:: Action item ::
All entries below must be reproduced without a single change.

Extracted records:
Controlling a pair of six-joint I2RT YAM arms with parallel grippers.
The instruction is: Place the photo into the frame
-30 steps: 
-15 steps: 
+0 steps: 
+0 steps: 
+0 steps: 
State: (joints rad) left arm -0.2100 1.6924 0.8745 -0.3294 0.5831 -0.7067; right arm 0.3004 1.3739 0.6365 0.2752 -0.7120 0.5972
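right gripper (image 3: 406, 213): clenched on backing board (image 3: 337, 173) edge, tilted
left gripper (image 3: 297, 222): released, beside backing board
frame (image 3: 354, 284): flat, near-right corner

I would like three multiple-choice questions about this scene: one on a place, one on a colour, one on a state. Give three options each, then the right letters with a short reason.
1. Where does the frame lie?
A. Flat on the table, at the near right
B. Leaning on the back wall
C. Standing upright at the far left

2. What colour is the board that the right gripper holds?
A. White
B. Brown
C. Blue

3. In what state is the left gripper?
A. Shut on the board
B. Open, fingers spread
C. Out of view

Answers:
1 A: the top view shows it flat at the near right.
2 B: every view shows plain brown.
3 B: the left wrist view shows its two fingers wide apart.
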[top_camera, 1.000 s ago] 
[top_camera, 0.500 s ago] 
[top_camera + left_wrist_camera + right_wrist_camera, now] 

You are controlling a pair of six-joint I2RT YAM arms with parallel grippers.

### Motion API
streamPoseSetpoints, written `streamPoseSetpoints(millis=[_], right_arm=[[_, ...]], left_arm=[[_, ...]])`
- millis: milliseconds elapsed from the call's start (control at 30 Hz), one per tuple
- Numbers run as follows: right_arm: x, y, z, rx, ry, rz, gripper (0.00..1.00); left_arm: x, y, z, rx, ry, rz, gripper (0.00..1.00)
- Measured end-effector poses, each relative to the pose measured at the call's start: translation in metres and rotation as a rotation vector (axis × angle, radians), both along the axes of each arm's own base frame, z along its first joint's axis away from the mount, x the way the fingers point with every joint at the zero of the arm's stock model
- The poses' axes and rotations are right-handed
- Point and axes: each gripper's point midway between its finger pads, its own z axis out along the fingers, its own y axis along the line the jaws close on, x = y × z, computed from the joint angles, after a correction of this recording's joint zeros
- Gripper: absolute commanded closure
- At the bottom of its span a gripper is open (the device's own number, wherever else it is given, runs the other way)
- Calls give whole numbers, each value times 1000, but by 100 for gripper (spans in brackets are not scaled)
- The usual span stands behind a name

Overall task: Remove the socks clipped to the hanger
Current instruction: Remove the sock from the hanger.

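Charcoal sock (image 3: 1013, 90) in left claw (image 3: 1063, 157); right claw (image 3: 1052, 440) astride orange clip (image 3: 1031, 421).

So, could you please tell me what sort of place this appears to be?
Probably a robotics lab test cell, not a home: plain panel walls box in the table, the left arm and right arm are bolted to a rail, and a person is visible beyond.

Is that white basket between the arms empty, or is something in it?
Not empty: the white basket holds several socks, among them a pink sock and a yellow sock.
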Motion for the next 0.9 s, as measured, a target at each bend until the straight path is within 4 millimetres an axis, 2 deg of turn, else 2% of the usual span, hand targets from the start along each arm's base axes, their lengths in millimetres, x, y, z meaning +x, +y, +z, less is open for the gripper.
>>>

:: Output of the task ::
Controlling a pair of six-joint I2RT YAM arms with parallel grippers.
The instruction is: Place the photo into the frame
-30 steps: 
-15 steps: 
+0 steps: 
+0 steps: 
+0 steps: 
State: (joints rad) left arm -0.2100 1.6924 0.8745 -0.3294 0.5831 -0.7067; right arm 0.3004 1.3739 0.6365 0.2752 -0.7120 0.5972
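right gripper (image 3: 406, 213): clenched on backing board (image 3: 337, 173) edge, tilted
left gripper (image 3: 297, 222): released, beside backing board
frame (image 3: 354, 284): flat, near-right corner

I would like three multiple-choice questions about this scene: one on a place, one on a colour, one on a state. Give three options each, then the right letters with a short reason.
1. Where does the frame lie?
A. Flat on the table, at the near right
B. Leaning on the back wall
C. Standing upright at the far left

2. What colour is the board that the right gripper holds?
A. White
B. Brown
C. Blue

3. In what state is the left gripper?
A. Shut on the board
B. Open, fingers spread
C. Out of view

Answers:
1 A: the top view shows it flat at the near right.
2 B: every view shows plain brown.
3 B: the left wrist view shows its two fingers wide apart.
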[top_camera, 1.000 s ago] 
[top_camera, 0.500 s ago] 
[top_camera + left_wrist_camera + right_wrist_camera, now] 

You are controlling a pair of six-joint I2RT YAM arms with parallel grippers.

### Motion API
streamPoseSetpoints, written `streamPoseSetpoints(millis=[_], right_arm=[[_, ...]], left_arm=[[_, ...]])`
- millis: milliseconds elapsed from the call's start (control at 30 Hz), one per tuple
- Numbers run as follows: right_arm: x, y, z, rx, ry, rz, gripper (0.00..1.00); left_arm: x, y, z, rx, ry, rz, gripper (0.00..1.00)
- Measured end-effector poses, each relative to the pose measured at the call's start: translation in metres and rotation as a rotation vector (axis × angle, radians), both along the axes of each arm's own base frame, z along its first joint's axis away from the mount, x the way the fingers point with every joint at the zero of the arm's stock model
- The poses' axes and rotations are right-handed
- Point and axes: each gripper's point midway between its finger pads, its own z axis out along the fingers, its own y axis along the line the jaws close on, x = y × z, computed from the joint angles, after a correction of this recording's joint zeros
- Gripper: absolute commanded closure
- At the bottom of its span a gripper is open (the device's own number, wherever else it is given, runs the other way)
- Calls give whole numbers, each value times 1000, but by 100 for gripper (spans in brackets are not scaled)
- The usual span stands behind a name

Overall task: Remove the socks clipped to the hanger
Current instruction: Remove the sock from the hanger.

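Charcoal sock (image 3: 1013, 90) in left claw (image 3: 1063, 157); right claw (image 3: 1052, 440) astride orange clip (image 3: 1031, 421).

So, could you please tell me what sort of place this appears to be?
Probably a robotics lab test cell, not a home: plain panel walls box in the table, the left arm and right arm are bolted to a rail, and a person is visible beyond.

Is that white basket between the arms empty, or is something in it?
Not empty: the white basket holds several socks, among them a pink sock and a yellow sock.
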Motion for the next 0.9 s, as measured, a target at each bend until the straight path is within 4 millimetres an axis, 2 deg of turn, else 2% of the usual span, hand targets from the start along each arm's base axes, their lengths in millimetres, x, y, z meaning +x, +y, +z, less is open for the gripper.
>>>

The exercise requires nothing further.